[GH->HF] Part 2: Remove all dataset scripts from github
Now that all the datasets live on the Hub we can remove the /datasets directory that contains all the dataset scripts of this repository
Needs https://github.com/huggingface/datasets/pull/4973 to be merged first and PR to be enabled on the Hub for non-namespaced datasets
The documentation is not available anymore as the PR was closed or merged.
So this means metrics will be deleted from this repo in favor of the "evaluate" library? Maybe you guys could just redirect metrics to that library.
We are deprecating the metrics in datasets indeed and suggest users to switch to evaluate (via a warning message)
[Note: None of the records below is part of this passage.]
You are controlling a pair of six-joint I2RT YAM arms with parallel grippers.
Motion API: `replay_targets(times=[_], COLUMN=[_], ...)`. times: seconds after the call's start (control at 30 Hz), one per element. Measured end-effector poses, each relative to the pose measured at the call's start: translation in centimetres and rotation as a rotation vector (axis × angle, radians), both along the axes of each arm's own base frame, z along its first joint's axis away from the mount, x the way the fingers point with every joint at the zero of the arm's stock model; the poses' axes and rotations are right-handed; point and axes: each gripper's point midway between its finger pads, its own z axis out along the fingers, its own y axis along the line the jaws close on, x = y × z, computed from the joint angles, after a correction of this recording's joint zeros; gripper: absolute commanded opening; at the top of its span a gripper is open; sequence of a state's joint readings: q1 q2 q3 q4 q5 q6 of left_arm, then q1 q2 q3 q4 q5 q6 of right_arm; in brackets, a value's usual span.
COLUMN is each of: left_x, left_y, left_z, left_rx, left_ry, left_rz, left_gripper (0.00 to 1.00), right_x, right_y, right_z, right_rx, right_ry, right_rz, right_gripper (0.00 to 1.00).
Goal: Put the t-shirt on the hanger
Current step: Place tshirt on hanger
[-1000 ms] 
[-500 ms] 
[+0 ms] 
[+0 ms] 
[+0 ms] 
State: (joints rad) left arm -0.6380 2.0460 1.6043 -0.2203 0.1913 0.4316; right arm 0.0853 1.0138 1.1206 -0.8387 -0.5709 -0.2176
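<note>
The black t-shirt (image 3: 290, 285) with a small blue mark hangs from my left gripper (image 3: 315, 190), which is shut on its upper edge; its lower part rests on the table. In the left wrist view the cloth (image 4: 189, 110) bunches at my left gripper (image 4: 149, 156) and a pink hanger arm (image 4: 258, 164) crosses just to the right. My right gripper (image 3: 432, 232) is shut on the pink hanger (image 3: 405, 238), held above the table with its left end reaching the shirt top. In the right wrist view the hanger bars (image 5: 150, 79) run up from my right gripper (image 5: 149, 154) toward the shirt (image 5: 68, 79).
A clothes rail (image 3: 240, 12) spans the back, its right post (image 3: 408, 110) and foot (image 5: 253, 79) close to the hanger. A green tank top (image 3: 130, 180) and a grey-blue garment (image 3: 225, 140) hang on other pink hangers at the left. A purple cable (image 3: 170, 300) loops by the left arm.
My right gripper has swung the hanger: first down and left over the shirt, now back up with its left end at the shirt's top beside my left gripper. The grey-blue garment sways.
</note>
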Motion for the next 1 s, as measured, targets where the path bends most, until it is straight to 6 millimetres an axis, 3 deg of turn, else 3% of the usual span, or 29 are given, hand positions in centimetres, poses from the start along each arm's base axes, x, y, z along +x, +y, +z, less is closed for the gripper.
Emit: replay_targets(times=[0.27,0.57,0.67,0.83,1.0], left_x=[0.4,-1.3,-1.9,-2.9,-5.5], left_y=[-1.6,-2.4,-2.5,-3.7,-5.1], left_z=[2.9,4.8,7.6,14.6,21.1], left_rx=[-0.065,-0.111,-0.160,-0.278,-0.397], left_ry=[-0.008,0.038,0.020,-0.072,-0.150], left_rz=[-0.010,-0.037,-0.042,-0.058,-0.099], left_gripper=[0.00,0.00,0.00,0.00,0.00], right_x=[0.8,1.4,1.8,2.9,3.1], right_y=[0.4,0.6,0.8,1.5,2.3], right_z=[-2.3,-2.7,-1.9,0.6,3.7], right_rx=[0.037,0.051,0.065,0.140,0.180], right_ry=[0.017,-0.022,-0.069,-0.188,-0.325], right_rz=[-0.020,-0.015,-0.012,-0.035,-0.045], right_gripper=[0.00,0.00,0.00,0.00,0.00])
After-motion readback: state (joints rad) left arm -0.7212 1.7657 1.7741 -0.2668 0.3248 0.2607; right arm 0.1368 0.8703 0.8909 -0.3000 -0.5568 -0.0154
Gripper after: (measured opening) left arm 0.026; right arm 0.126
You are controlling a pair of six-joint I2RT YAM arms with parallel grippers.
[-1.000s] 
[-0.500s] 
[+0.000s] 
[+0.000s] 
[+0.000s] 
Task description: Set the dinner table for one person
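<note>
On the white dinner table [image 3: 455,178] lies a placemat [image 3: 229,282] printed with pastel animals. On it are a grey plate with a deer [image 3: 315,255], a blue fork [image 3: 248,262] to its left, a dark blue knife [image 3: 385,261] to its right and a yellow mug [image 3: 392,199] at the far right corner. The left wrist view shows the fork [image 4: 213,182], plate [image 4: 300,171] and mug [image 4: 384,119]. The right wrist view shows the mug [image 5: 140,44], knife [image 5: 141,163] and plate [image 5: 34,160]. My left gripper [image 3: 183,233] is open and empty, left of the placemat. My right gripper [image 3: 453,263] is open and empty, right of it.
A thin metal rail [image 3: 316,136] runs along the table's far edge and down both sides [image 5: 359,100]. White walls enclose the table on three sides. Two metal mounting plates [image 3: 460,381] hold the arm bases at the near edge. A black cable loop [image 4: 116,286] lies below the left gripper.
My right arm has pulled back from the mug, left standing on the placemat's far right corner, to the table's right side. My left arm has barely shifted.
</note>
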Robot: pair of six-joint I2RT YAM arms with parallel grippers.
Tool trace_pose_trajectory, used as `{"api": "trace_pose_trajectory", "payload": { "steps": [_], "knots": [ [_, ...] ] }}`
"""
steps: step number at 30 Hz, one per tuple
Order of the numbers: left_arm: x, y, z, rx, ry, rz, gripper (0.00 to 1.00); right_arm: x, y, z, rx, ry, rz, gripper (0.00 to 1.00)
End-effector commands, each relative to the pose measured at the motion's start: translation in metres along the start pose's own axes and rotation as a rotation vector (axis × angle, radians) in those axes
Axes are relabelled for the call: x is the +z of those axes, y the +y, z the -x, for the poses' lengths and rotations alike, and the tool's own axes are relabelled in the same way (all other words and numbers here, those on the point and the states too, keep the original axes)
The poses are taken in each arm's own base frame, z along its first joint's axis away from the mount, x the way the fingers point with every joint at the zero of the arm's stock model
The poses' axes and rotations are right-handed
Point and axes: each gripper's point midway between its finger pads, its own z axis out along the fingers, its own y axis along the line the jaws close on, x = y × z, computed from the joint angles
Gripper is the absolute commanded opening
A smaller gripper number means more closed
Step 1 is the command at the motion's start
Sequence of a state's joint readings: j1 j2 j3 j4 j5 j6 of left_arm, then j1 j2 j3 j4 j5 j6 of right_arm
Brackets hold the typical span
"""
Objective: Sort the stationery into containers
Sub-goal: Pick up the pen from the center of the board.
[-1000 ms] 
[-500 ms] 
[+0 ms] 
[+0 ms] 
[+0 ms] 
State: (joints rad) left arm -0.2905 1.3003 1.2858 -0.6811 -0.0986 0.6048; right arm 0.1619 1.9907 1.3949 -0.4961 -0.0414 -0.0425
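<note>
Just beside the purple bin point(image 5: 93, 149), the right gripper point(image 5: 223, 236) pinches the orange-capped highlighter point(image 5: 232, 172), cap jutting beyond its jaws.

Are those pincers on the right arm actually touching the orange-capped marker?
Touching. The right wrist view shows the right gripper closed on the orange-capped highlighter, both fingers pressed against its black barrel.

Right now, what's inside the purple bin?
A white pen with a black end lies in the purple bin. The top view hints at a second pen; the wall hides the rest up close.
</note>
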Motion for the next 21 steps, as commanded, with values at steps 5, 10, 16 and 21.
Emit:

We'll keep the current metrics as they are for now, but they'll be completely removed at one point
I guess this is ready to merge ?
It should break nothing except one rare case:
If someone is using an old version of datasets to try to load a recent dataset. Indeed in that case it fetches the main branch on github to see if it exists. But since we're removing all the datasets, forward fetching won't work anymore.
e.g. if someone uses "imagenet-1k" with a version of datasets that didn't have it at that time. I checked on kibana and one single user would be affected with 4k downloads/months. It should still work for them though thanks to the datasets cache
But if they delete their cache, the workaround is... 🥁 update datasets 😅
Let's merge this on monday if we can, to make sure contributors who wanted to merge their dataset PRs here could do it
Alright, merging !